# YOUR ASSIGNMENT
Each line below is to be copied exactly; images do not go into the copy.
+++ DATA BLOCK
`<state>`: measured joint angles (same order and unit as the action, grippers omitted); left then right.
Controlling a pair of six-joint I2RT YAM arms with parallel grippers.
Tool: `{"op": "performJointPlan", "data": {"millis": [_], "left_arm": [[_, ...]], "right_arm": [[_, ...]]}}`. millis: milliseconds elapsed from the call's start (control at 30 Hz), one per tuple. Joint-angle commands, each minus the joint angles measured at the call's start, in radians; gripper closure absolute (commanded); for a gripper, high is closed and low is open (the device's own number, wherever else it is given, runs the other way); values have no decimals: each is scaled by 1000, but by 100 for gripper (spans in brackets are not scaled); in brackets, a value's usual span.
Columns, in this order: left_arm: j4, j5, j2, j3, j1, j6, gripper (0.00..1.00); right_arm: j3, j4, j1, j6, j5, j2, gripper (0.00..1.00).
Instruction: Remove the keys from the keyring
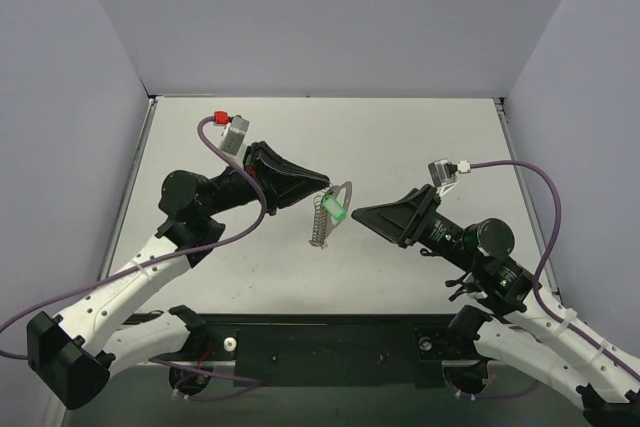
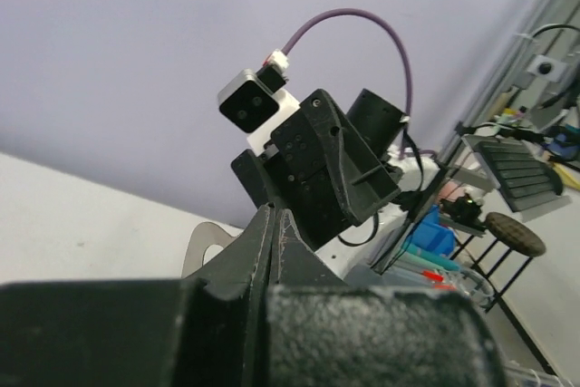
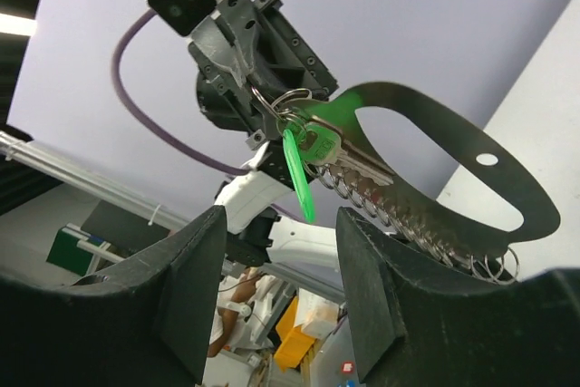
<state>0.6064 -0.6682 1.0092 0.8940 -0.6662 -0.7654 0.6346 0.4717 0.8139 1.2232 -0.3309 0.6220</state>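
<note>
1. I have two claws. My left claw (image 1: 325, 185) reaches in from the left, and its fingers are pressed together on the keyring (image 3: 288, 101).
2. I count one keyring. It looks like two thin wire loops overlapping, pinched right at my left fingertips.
3. I count one silver key (image 3: 349, 159) for certain. If there are others behind it, I cannot tell.
4. One green tag (image 3: 299, 178), one coiled silvery chain (image 3: 408, 217) and one flat grey strap (image 3: 467, 142) hang from the same ring.
5. The whole bunch hangs from my left claw over the middle of the table (image 1: 420, 137), between my two claws. The chain trails down toward me. I cannot tell whether its end touches the table.
6. My right claw (image 1: 358, 214) points in from the right, its fingers spread apart and gripping nothing. Its tip is just beside the tag, a little nearer me than the ring, and not touching the bunch as far as I can see. In the right wrist view the tag and key show beyond the gap between those fingers.
</note>
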Motion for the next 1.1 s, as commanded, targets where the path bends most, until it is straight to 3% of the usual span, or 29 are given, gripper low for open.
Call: {"op": "performJointPlan", "data": {"millis": [0, 133, 533, 767, 1067], "left_arm": [[352, -103, 28, 5, 5, -201, 100], [504, -114, 75, 11, 5, -310, 100], [888, 102, 166, -29, -6, -606, 100], [761, 248, 131, -41, -48, -612, 100], [667, 335, 115, -13, -127, -670, 100]], "right_arm": [[69, 90, 33, -24, -10, -10, 52], [115, 19, 68, -79, 19, -1, 52], [223, -79, 131, -174, 44, 30, 53], [336, -156, 183, -281, 24, 79, 53], [560, -421, 202, -468, 7, 168, 53]]}}
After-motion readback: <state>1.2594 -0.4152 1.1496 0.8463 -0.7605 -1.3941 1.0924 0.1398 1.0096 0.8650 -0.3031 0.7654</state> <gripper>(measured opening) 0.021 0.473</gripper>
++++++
# YOUR SOLUTION
`<state>`: measured joint angles (same order and unit as the action, grippers omitted); left then right.
Controlling a pair of six-joint I2RT YAM arms with parallel grippers.
Tool: `{"op": "performJointPlan", "data": {"millis": [_], "left_arm": [[_, ...]], "right_arm": [[_, ...]]}}`. millis: milliseconds elapsed from the call's start (control at 30 Hz), one per tuple. Joint-angle commands, each minus the joint angles measured at the call's start, in radians; gripper closure absolute (commanded); for a gripper, high is closed and low is open (the device's own number, wherever else it is given, runs the other way); values have no decimals: each is scaled by 1000, but by 100 for gripper (spans in brackets are not scaled); in brackets, a value's usual span.
Columns, in this order: left_arm: j4, j5, j2, j3, j1, j6, gripper (0.00..1.00); right_arm: j3, j4, j1, j6, j5, j2, gripper (0.00..1.00).
Instruction: Remove the keys from the keyring
<state>0.6064 -0.6682 1.0092 0.8940 -0.6662 -0.7654 0.6346 0.4717 0.8139 1.2232 -0.3309 0.6220</state>
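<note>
1. I have two claws. My left claw (image 1: 325, 185) reaches in from the left, and its fingers are pressed together on the keyring (image 3: 288, 101).
2. I count one keyring. It looks like two thin wire loops overlapping, pinched right at my left fingertips.
3. I count one silver key (image 3: 349, 159) for certain. If there are others behind it, I cannot tell.
4. One green tag (image 3: 299, 178), one coiled silvery chain (image 3: 408, 217) and one flat grey strap (image 3: 467, 142) hang from the same ring.
5. The whole bunch hangs from my left claw over the middle of the table (image 1: 420, 137), between my two claws. The chain trails down toward me. I cannot tell whether its end touches the table.
6. My right claw (image 1: 358, 214) points in from the right, its fingers spread apart and gripping nothing. Its tip is just beside the tag, a little nearer me than the ring, and not touching the bunch as far as I can see. In the right wrist view the tag and key show beyond the gap between those fingers.
</note>
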Motion for the next 1.1 s, as commanded, targets where the path bends most, until it is straight to 3% of the usual span, or 29 are given, gripper low for open.
Call: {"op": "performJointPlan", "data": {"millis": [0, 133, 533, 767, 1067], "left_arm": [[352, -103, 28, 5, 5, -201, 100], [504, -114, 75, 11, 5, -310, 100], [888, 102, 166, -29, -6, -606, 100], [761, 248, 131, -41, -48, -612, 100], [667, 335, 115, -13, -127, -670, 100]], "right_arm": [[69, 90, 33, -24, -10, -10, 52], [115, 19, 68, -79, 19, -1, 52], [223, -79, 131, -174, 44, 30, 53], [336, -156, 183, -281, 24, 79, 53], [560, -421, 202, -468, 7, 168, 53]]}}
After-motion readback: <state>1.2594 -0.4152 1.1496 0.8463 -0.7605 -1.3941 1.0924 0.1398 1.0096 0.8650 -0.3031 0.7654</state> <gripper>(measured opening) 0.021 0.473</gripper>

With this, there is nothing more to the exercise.